Personnellement, ça m'a beaucoup inspiré niveau jardinage. J'ai genre 30 mètres carré derrière ma maison, j'ai voulu jouer à la potagiste! Et comme Yves et Annick, j'ai semé, planté, soigné... et pas trop récolté! Hey, on ne s'improvise vraiment pas du tout du tout jardinier. Mes semis de carottes n'ont pas levé, mes radis ont poussé mais ils piquaient affreusement, mes salades ont fait le régal des limaces. J'ai réussi à avoir deux tomates. Qui ont fini par moisir. Hé! J'étais tellement heureuse d'avoir eu quelque chose de comestible dans mon mini potager, qu'au lieu de les manger ces tomates, j'ai préféré passer mon temps à les regarder!
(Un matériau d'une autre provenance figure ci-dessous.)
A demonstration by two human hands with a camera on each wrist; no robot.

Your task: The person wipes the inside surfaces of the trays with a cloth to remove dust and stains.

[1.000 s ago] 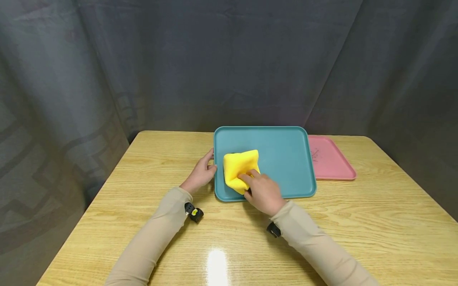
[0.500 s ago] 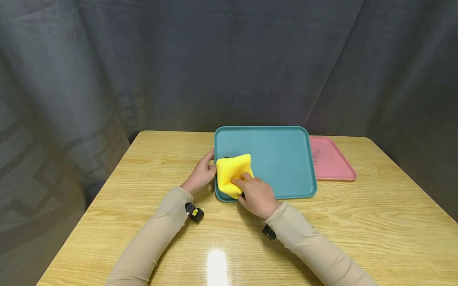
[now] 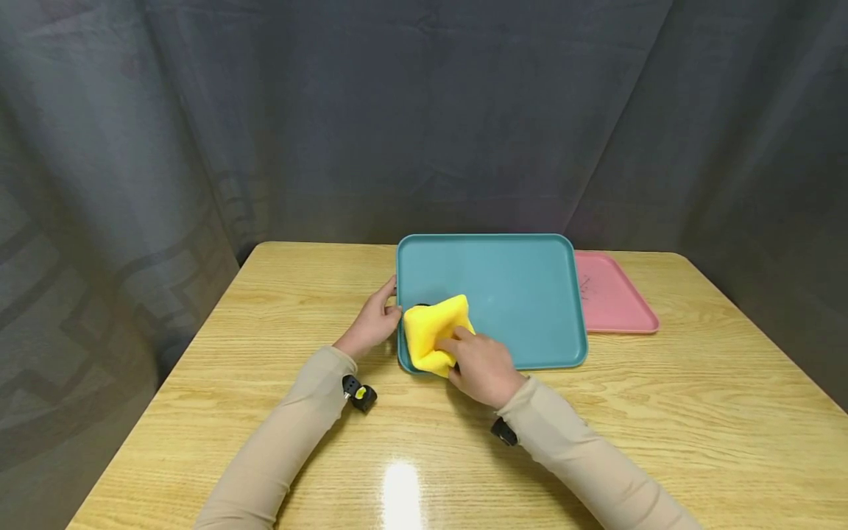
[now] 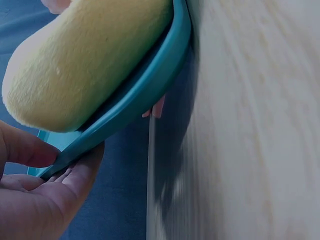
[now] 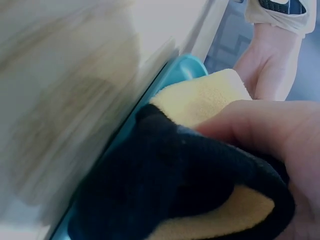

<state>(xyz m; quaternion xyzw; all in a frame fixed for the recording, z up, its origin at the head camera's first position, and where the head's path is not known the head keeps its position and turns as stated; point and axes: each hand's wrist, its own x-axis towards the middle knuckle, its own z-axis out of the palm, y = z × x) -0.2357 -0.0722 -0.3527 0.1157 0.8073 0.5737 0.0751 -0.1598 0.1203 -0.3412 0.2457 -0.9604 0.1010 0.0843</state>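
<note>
A blue-green tray (image 3: pixel 523 294) is in the middle of the head view. My left hand (image 3: pixel 371 322) pinches its left rim, thumb (image 4: pixel 30 145) above and fingers underneath in the left wrist view, where that edge stands off the table. On the tray's front left corner lies a yellow cloth (image 3: pixel 429 333), bunched, with a dark side (image 5: pixel 150 165) visible in the right wrist view. My right hand (image 3: pixel 485 366) grips the cloth from the right and holds it against the tray. The cloth hides that corner's surface.
A pink tray (image 3: pixel 616 298) with a dark drawing sits at the right, partly covered by the blue-green tray. Everything stands on a wooden table (image 3: pixel 318 280). A grey curtain (image 3: pixel 424 132) hangs behind the table's far edge.
My right hand has moved the cloth left and towards me across the tray, then slightly back to the right. The left hand has stayed at the rim.
</note>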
Je sais, c'est nul. LOL

Le gros plus de ce livre? Les photos! Bon sang, je suis dingue de ces photos! Elles sont ma-gni-fiques! Et je vous dis ça avec tout ce qu'il faut de petites étoiles dans les yeux. L'ambiance, les couleurs, les détails. Je ne m'en lasse pas. C'est incroyable. Moi je vis avec deux enfants turbulents et un mari plutôt brocanteur fou qui récupère tout et n'importe quoi. Vous jetez un oeil sur mon intérieur, c'est le souk, un bazar phénoménal sans queue ni tête, on a juste envie d'appeler une benne devant la maison et de tout jeter. Le jardin? pareil!!! Chez Annick et Yves, c'est aussi la fête à la brocante et à la récup, mais c'est miraculeux, tout se marie, tout va bien, on a juste envie de se poser avec un bouquin et de cocooner. On dit que Yves est un artiste? C'est vrai. Même si le trip hippie soixante-huitard ne vous intéresse pas plus que ça, même si le côté stop à la surconsommation ça vous emmerde, même si mettre les mains dans la terre et essayer d'en sortir de quoi vous nourrir, ça aussi ça vous passe bien au dessus des oreilles, franchement, ce bouquin, achetez-le juste pour les photos. Il en ressort une zénitude incroyable, une force sereine, ou une sérénité forte si vous préférez.